- **Your instructions**
Please set down each line of the material exactly.

[Start of section]

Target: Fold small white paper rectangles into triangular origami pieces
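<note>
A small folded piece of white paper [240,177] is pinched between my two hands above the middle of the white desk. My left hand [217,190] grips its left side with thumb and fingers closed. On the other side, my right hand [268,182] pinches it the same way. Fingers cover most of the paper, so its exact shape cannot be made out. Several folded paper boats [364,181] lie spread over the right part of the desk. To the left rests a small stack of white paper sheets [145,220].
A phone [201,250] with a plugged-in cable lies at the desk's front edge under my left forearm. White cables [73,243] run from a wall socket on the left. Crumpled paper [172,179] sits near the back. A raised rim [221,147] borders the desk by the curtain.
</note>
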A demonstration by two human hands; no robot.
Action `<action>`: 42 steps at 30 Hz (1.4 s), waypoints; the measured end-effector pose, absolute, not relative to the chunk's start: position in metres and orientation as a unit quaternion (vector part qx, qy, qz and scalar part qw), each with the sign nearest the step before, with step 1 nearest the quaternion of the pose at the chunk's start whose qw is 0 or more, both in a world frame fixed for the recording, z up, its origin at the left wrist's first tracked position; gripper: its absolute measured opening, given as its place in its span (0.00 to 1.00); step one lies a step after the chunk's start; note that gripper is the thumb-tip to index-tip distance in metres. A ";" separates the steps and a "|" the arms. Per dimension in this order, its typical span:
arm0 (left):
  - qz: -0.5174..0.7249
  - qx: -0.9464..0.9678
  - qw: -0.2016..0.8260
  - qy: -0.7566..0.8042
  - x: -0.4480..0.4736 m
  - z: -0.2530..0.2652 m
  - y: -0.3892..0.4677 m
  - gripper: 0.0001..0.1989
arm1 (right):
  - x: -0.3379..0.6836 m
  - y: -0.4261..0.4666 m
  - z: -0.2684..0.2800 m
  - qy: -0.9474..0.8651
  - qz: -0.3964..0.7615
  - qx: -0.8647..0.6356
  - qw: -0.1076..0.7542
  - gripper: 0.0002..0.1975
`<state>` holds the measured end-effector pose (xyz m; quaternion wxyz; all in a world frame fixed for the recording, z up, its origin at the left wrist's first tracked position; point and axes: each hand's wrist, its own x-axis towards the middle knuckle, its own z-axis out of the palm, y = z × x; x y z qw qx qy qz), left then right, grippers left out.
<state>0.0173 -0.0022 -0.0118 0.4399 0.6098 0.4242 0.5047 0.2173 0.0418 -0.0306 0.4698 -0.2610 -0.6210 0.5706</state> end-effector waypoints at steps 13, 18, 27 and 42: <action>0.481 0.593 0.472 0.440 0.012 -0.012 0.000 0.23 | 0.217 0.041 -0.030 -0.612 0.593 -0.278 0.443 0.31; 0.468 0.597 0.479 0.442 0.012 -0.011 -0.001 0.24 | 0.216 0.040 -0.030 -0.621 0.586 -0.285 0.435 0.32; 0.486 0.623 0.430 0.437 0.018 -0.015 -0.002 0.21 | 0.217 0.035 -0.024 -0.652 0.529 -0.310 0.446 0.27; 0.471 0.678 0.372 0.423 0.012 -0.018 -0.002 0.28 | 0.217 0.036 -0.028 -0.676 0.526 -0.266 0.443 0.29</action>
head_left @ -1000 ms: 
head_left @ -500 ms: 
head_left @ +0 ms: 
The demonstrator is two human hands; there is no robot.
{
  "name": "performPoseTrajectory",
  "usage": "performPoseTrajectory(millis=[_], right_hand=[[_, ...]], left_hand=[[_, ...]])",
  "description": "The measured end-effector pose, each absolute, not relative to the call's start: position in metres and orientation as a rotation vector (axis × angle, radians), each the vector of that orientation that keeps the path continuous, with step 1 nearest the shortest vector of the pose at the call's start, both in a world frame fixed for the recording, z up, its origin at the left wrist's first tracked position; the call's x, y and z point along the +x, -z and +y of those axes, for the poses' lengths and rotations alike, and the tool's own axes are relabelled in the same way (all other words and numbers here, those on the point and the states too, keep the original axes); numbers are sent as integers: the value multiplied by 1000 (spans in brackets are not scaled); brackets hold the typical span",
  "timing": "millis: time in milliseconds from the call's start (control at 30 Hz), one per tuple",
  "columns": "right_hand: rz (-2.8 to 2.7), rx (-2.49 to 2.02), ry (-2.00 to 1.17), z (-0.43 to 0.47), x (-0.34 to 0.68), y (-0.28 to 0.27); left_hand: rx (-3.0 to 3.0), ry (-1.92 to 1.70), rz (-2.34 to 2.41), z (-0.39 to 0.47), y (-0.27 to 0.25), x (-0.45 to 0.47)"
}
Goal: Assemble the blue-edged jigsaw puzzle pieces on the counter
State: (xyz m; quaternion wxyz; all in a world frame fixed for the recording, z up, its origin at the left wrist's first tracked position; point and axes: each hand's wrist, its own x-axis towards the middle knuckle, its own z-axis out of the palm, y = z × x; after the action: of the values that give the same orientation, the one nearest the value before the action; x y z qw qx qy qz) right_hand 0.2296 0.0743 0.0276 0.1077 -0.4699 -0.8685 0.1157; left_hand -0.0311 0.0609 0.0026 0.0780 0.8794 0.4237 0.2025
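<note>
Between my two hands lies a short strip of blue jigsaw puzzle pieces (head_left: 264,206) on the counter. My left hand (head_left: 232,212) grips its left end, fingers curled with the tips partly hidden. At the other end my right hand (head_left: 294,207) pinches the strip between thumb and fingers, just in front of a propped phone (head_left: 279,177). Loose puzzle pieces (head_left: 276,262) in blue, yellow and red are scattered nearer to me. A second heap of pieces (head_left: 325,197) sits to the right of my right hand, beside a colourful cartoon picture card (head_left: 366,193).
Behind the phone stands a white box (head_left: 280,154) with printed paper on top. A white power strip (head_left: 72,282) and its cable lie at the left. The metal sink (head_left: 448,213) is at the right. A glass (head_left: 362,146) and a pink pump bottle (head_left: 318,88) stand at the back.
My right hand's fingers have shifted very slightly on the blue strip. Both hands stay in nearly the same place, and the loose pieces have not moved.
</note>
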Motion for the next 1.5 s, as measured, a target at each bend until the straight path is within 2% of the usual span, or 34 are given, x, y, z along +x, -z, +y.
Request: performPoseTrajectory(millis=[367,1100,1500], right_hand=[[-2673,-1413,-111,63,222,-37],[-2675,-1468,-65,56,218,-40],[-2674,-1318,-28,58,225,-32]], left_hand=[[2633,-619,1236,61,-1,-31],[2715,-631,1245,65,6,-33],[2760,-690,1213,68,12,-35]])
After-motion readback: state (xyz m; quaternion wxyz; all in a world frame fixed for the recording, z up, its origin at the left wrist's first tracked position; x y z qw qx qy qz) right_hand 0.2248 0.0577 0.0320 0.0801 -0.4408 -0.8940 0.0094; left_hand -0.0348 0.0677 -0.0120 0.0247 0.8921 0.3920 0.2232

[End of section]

- **Expected output**
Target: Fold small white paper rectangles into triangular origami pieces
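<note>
A small folded piece of white paper [240,177] is pinched between my two hands above the middle of the white desk. My left hand [217,190] grips its left side with thumb and fingers closed. On the other side, my right hand [268,182] pinches it the same way. Fingers cover most of the paper, so its exact shape cannot be made out. Several folded paper boats [364,181] lie spread over the right part of the desk. To the left rests a small stack of white paper sheets [145,220].
A phone [201,250] with a plugged-in cable lies at the desk's front edge under my left forearm. White cables [73,243] run from a wall socket on the left. Crumpled paper [172,179] sits near the back. A raised rim [221,147] borders the desk by the curtain.
</note>
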A demonstration by two human hands; no robot.
Action `<action>`: 42 steps at 30 Hz (1.4 s), waypoints; the measured end-effector pose, absolute, not relative to the chunk's start: position in metres and orientation as a unit quaternion (vector part qx, qy, qz and scalar part qw), each with the sign nearest the step before, with step 1 nearest the quaternion of the pose at the chunk's start whose qw is 0 or more, both in a world frame fixed for the recording, z up, its origin at the left wrist's first tracked position; gripper: its absolute measured opening, given as its place in its span (0.00 to 1.00); step one lies a step after the chunk's start; note that gripper is the thumb-tip to index-tip distance in metres. A ";" separates the steps and a "|" the arms. Per dimension in this order, its typical span:
arm0 (left):
  - qz: -0.5174..0.7249
  - qx: -0.9464..0.9678
  - qw: -0.2016..0.8260
  - qy: -0.7566..0.8042
  - x: -0.4480..0.4736 m
  - z: -0.2530..0.2652 m
  - y: -0.3892..0.4677 m
  - gripper: 0.0001..0.1989
arm1 (right):
  - x: -0.3379..0.6836 m
  - y: -0.4261..0.4666 m
  - z: -0.2684..0.2800 m
  - qy: -0.9474..0.8651
  - qz: -0.3964..0.7615
  - qx: -0.8647..0.6356
  - qw: -0.1076..0.7542
  - gripper: 0.0002..0.1975
`<state>` holds the measured end-effector pose (xyz m; quaternion wxyz; all in a world frame fixed for the recording, z up, its origin at the left wrist's first tracked position; point and axes: each hand's wrist, its own x-axis towards the middle knuckle, its own z-axis out of the palm, y = z × x; x y z qw qx qy qz), left then right, grippers left out.
<state>0.0173 -0.0022 -0.0118 0.4399 0.6098 0.4242 0.5047 0.2173 0.0418 -0.0306 0.4698 -0.2610 -0.6210 0.5706</state> end-effector waypoints at steps 13, 18, 27 and 42: <action>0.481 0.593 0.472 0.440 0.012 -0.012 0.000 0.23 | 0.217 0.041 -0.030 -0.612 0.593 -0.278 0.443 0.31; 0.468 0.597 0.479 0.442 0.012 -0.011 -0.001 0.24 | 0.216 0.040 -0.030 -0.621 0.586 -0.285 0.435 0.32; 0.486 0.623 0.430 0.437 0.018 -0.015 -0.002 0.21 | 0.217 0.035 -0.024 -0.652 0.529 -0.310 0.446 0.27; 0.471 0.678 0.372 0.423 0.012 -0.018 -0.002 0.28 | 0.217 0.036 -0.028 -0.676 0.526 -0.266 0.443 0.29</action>
head_left @ -1000 ms: 
head_left @ -500 ms: 
head_left @ +0 ms: 
The demonstrator is two human hands; there is no robot.
{
  "name": "performPoseTrajectory",
  "usage": "performPoseTrajectory(millis=[_], right_hand=[[_, ...]], left_hand=[[_, ...]])",
  "description": "The measured end-effector pose, each absolute, not relative to the call's start: position in metres and orientation as a rotation vector (axis × angle, radians), each the vector of that orientation that keeps the path continuous, with step 1 nearest the shortest vector of the pose at the call's start, both in a world frame fixed for the recording, z up, its origin at the left wrist's first tracked position; the call's x, y and z point along the +x, -z and +y of those axes, for the poses' lengths and rotations alike, and the tool's own axes are relabelled in the same way (all other words and numbers here, those on the point and the states too, keep the original axes); numbers are sent as integers: the value multiplied by 1000 (spans in brackets are not scaled); brackets hold the typical span",
  "timing": "millis: time in milliseconds from the call's start (control at 30 Hz), one per tuple",
  "columns": "right_hand: rz (-2.8 to 2.7), rx (-2.49 to 2.02), ry (-2.00 to 1.17), z (-0.43 to 0.47), x (-0.34 to 0.68), y (-0.28 to 0.27); left_hand: rx (-3.0 to 3.0), ry (-1.92 to 1.70), rz (-2.34 to 2.41), z (-0.39 to 0.47), y (-0.27 to 0.25), x (-0.45 to 0.47)"
}
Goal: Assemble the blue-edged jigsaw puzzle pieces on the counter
State: (xyz m; quaternion wxyz; all in a world frame fixed for the recording, z up, its origin at the left wrist's first tracked position; point and axes: each hand's wrist, its own x-axis towards the middle knuckle, its own z-axis out of the palm, y = z × x; after the action: of the values that give the same orientation, the one nearest the value before the action; x y z qw qx qy qz) right_hand 0.2296 0.0743 0.0276 0.1077 -0.4699 -0.8685 0.1157; left_hand -0.0311 0.0609 0.0026 0.0780 0.8794 0.4237 0.2025
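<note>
Between my two hands lies a short strip of blue jigsaw puzzle pieces (head_left: 264,206) on the counter. My left hand (head_left: 232,212) grips its left end, fingers curled with the tips partly hidden. At the other end my right hand (head_left: 294,207) pinches the strip between thumb and fingers, just in front of a propped phone (head_left: 279,177). Loose puzzle pieces (head_left: 276,262) in blue, yellow and red are scattered nearer to me. A second heap of pieces (head_left: 325,197) sits to the right of my right hand, beside a colourful cartoon picture card (head_left: 366,193).
Behind the phone stands a white box (head_left: 280,154) with printed paper on top. A white power strip (head_left: 72,282) and its cable lie at the left. The metal sink (head_left: 448,213) is at the right. A glass (head_left: 362,146) and a pink pump bottle (head_left: 318,88) stand at the back.
My right hand's fingers have shifted very slightly on the blue strip. Both hands stay in nearly the same place, and the loose pieces have not moved.
</note>
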Motion for the next 1.5 s, as measured, a target at each bend until the straight path is within 2% of the usual span, or 34 are given, x, y, z along +x, -z, +y.
Request: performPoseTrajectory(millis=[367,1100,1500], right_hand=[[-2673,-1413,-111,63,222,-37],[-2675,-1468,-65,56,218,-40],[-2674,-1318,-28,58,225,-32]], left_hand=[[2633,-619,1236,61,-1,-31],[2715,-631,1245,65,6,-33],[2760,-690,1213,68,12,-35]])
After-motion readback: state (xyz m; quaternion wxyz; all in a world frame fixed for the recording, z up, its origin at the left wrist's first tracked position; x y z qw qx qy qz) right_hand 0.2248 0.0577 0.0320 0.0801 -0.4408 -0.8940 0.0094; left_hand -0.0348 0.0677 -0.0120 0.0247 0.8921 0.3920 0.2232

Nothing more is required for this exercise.